GMO controversy won’t go away

GMO-labeling movement alive and well

Zack Kaldveer, the Bay Area-based assistant media director for the Yes on 37 campaign, is confident that the movement to know what’s in our food “has just begun.”

Zack Kaldveer, the Bay Area-based assistant media director for the Yes on 37 campaign, is confident that the movement to know what’s in our food “has just begun.”

PHOTO Courtesy of zack kaldveer

More reflections on Prop. 37
The issue of labeling GMO food is not going to go away just because Big Food & Pesticides managed (barely) to squash it during the recent election.

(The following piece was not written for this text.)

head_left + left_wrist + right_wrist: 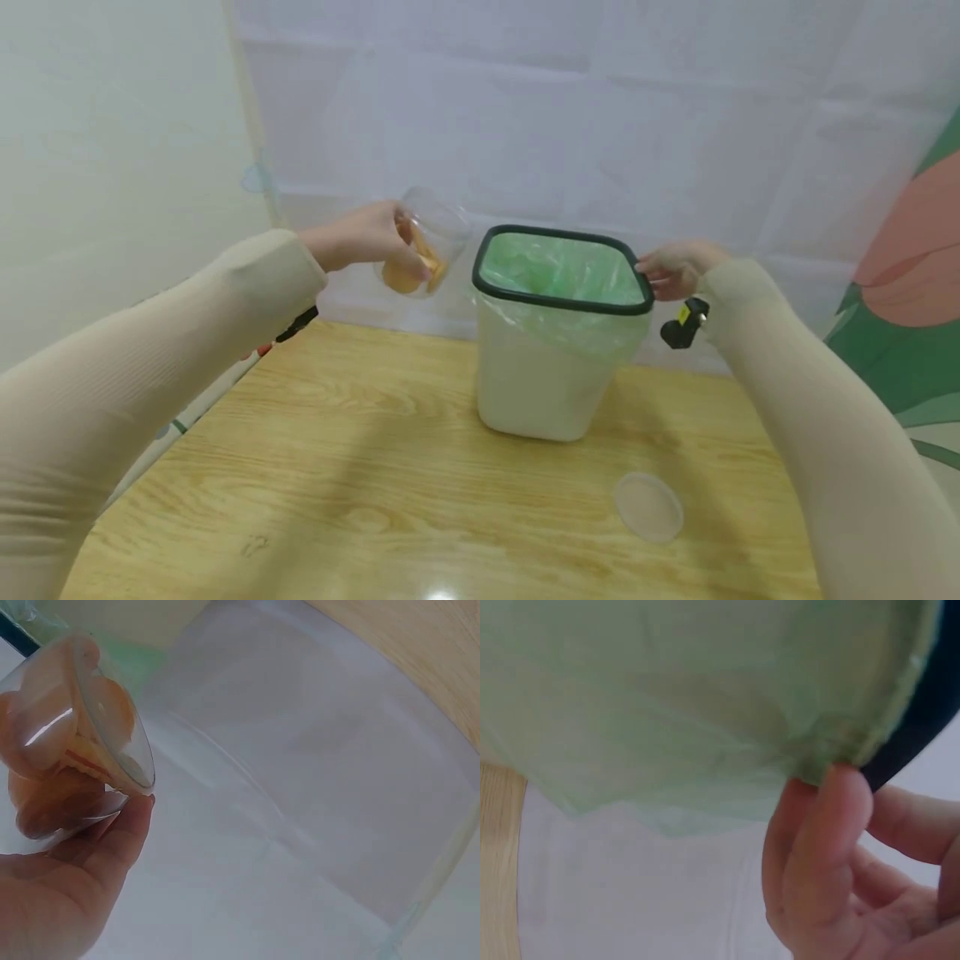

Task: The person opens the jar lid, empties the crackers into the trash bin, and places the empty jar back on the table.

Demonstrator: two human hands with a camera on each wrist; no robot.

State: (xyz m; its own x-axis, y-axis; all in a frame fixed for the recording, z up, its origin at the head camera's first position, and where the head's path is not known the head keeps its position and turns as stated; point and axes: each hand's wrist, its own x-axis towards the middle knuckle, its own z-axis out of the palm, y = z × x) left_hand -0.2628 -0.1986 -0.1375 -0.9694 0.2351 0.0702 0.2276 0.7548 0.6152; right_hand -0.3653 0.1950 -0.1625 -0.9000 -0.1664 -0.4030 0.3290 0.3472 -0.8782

As Zack Kaldveer (pictured), the Bay Area-based assistant media director for the Yes on 37 campaign, wrote to me recently, “A grassroots coalition that gathered 1 million petitions in just 10 weeks to place Proposition 37 on the ballot came three points away from defeating the world’s largest pesticide and junk food corporations and their $45 million war chest.

“The fundamental, democratic right to know what’s in the food we eat and feed our children isn’t going anywhere,” Kaldveer said. “This food movement has just begun, and while a $1 million a day in deceptive ads bankrolled by companies like Monsanto and DuPont was just enough to keep consumers in the dark this time around, it won’t be enough next time.

“The more people understand what the ramifications of genetically engineered foods are—to our health, our environment, and to the future of our food supply—the greater the support there will be for a simple label.”

GMO-free county
In happier GMO-focused election news, on Nov. 6 the voters of San Juan County, Wash., overwhelmingly passed Proposition 2012-4, which makes it against the law to grow or propagate genetically modified plants or animals within the county limits. Violators are subject to penalties and the destruction of their GMO-laden goods.

Tips for the President
In view of the fact that Barack Obama will be serving a second term as president of the United States, Huff Post Green ran a story recently titled Mr. President: 5 Ways to Salvage Your Environmental Legacy,” by Kieran Suckling, executive director of the Center for Biological Diversity.

“To be blunt, when it came to tackling the most important environmental issues of our age, President Obama’s first term was a disappointment,” wrote Suckling.

Hence, Suckling’s Top-5 to-do list for President Obama:

Address climate change and ocean acidification.” Suckling observes that “there is no crisis bigger than the one that’s rapidly transforming the world’s climate and oceans. … Left unchecked, climate change threatens millions of people around the globe and countless species already on the brink of extinction.”

Stem the extinction crisis.” The world’s animals and plants “are going extinct at an astonishing rate, up to 10,000 times faster than normal in some cases,” noted Suckling. “Unfortunately federal agencies in charge of saving endangered species have yet to respond on a scale that meets the speed and magnitude of this massive loss.”

Keep politics out of the Endangered Species Act and other vital environmental laws.” Suckling points out “a growing movement in Congress to cripple” the Endangered Species Act, the Clean Air Act and the Clean Water Act.

Safeguard our public lands, wild places and the Arctic.” “In the face of urban sprawl, habitat loss, population growth and a consumption-driven economy,” the nearly 650 million acres of federal land, such as national parks and wildlife refuges, are in danger. Additionally, Suckling puts the finger on “profit-driven companies that want to mine, graze, log, bulldoze and drill them into oblivion.”

Embrace a newer, cleaner energy.” Noting that “fossil fuels are a huge part of what’s got us into this mess in the first place,” Suckling wants the United States’ focus shifted to renewable energy, such as solar, wind and geo-thermal.